ŞEHRİN ORTASINDA CIVIL CIVIL BİR KÖY
Altındağ'da ilk durağımız Altınköy. Bahçe kapısından girer girmez kocaman bir değirmen göze çarpıyor. Manzarasıyla fotoğraflara konu olan bir değirmen... Ve etrafında yemyeşil bir arazi. Belediye Başkanı Tiryaki yok olma tehlikesi altındaki köy hayatını canlandırmak için bir proje geliştiriyor.

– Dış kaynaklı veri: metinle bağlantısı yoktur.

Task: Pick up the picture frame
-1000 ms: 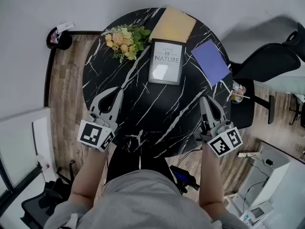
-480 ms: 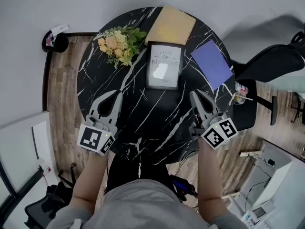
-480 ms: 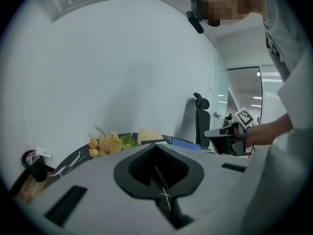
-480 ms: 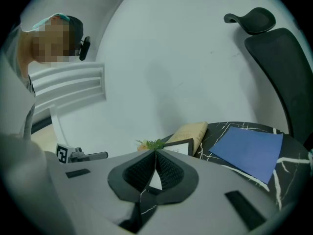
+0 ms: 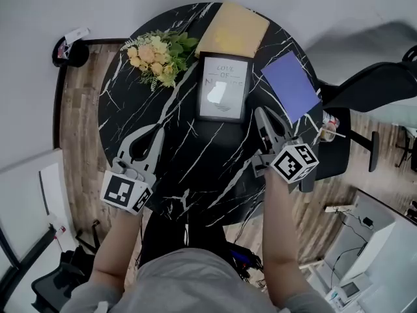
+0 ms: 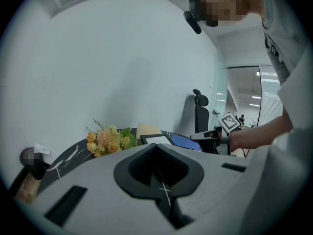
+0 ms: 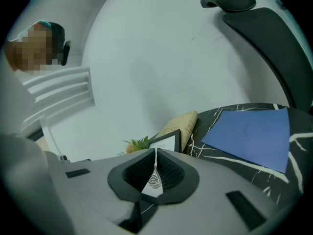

Eskiden gecekondu mahallesi olan alanı bir köye dönüştürüyor. İlk bakışta bir bilgisayar oyununu anımsatıyor. Ya da minyatür bir dizi setini. Çünkü bütün yapılar ve evler elle konulmuş gibi. Yapılan köy evlerine 'çantı evler' deniyor. Malzemeleri bizzat Karadeniz'in köylerinden getirilmiş. Altınköy'de devasa bir köy meydanı ve etrafında uzanan upuzun yürüyüş parkurları var. Parkurların etrafında çeşitli müzeler, bahçeler hatta hayvanlar için yaşam alanları bile bulunuyor. Bu yüzden Altınköy Açık Hava Müzesi olarak da anılıyor. Aynı zamanda burası Türkiye'nin ilk açık hava köy müzesi olma özelliğini taşıyor.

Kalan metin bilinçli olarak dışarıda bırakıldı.